Bevor Sie eine einzelne Geste interpretieren, bedenken Sie: Oft erschließt sich ihre Bedeutung nur im Zusammenhang mit anderen Gesten und im Zusammenhang mit der Situation.

Die Perspektive ändern

Körpersprachliche Signale zu verstehen heißt also letztlich, die eigene Perspektive zu ändern. Ein paar körpersprachliche Tricks, die helfen könnten, leichter einen Verkaufsabschluss zu erzielen oder Mitarbeiter besser zu motivieren, stellen keinen so großen Wert dar wie diese Änderung der Sichtweise: Wenn Sie Ihre Wahrnehmung schärfen und sich zugleich stets der Vielfalt der menschlichen Beweggründe und Ausdrucksweisen bewusst sind, werden Sie Menschen wahrnehmen und besser einschätzen können. Natürlich werden Sie dadurch auch für Ihre eigene Körpersprache sensibel und können diese authentisch und überzeugend einsetzen.

Der Kreislauf der Körpersprache

Um Menschen und Situationen besser zu verstehen, ist es hilfreich, Körpersprache wahrzunehmen und deuten zu können. Dann kann man darauf reagieren, die Situation gegebenenfalls ändern und die veränderte Situation wiederum wahrnehmen. Somit schließt sich der Kreislauf von Aktion und Reaktion:

  1. Wahrnehmen der Körpersignale

  2. Verstehen der gesendeten Signale

  3. Reagieren auf die Signale

  4. Wahrnehmen der veränderten Situation

Das Wissen über diesen Kreislauf gibt uns die Möglichkeit, selbst aktiv zu werden und sich nicht der Macht der Körpersprache auszuliefern.

Abbildung

Das heißt: Wir können aktiv und nicht – wie bisher – unbewusst die Signale der anderen wahrnehmen. Wir vergleichen sie mit dem vagen Gefühl, das wir oft schon längst seit Beginn der Begegnung hatten. Wir gleichen sie mit anderen körpersprachlichen Signalen ab und mit den Informationen über die jeweilige Situation. Das ermöglicht uns, Körpersprache zu verstehen. Dank der wertvollen Informationen, die der Körperausdruck des Gesprächspartners auf diese Weise liefert, können Sie entsprechend reagieren – indem Sie nachfragen oder Ihre eigene Körpersprache oder das, was Sie sagen, korrigieren – und beispielsweise eine verfahrene Situation verändern. Wie Sie das machen können, erfahren Sie im Kapitel „Wie Sie Körpersprache gezielt einsetzen“.
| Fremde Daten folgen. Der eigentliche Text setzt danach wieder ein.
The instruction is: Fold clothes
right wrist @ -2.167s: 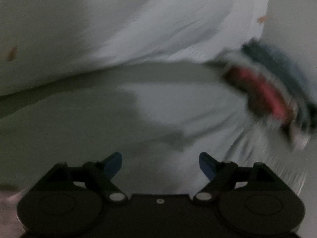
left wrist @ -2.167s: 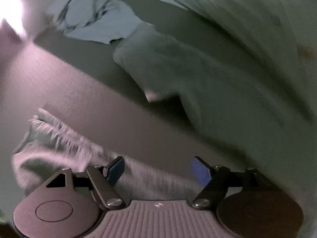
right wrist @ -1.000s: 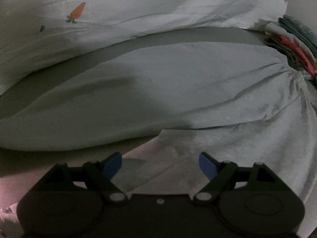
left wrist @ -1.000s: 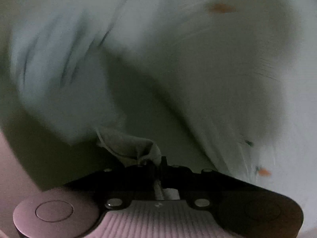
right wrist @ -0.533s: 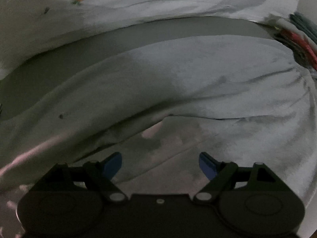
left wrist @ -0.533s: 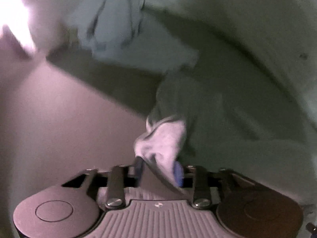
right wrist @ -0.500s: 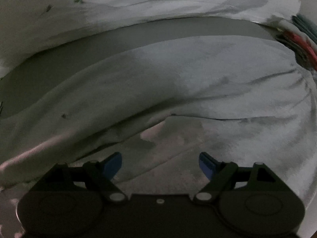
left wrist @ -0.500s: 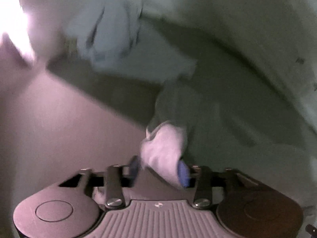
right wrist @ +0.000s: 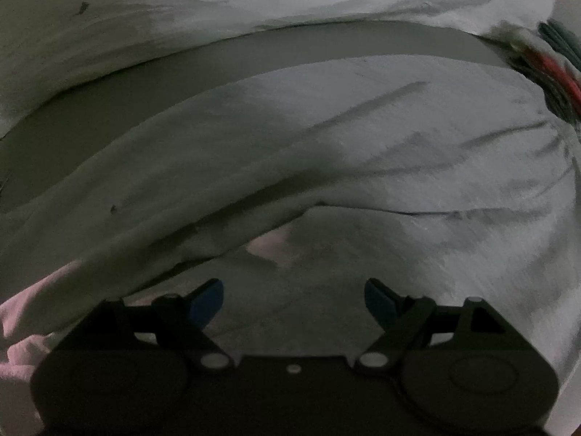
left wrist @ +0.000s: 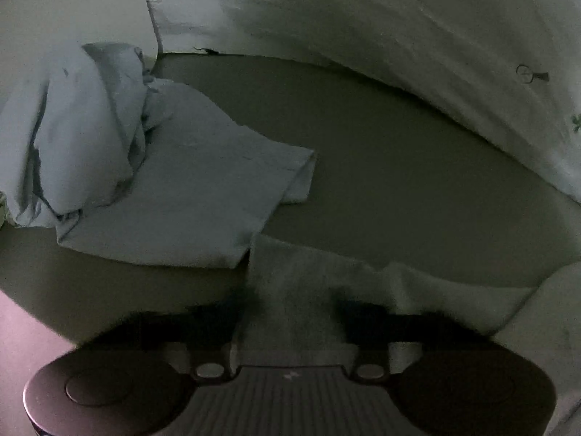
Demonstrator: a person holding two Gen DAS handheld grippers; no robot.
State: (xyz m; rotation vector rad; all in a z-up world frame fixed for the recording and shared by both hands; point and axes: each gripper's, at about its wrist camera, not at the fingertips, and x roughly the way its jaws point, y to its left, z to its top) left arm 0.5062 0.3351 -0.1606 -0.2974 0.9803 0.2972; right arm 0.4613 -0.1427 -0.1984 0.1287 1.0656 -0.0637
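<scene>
Garment [left wrist: 290,283], pale grey, lower centre of frame on bed: left gripper [left wrist: 290,312] jaws clamped on its corner; right gripper [right wrist: 294,301] jaws open, empty. I advise drawing the corner taut before laying the fold.

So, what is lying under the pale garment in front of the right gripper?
The grey surface shows beyond the pale garment, so it probably continues beneath. Anything else below is covered by cloth and cannot be seen.
</scene>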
Natürlich ermöglicht Ihnen das Verständnis der körpersprachlichen Signale und ihrer Wirkung auch, Ihre eigene Körpersprache bewusster einzusetzen und damit die Wirkung Ihrer Worte und Ihrer Person auf andere zu verstärken oder sogar zu verändern, sei es in Vorstellungsgesprächen, bei Vorträgen oder in wichtigen Besprechungen.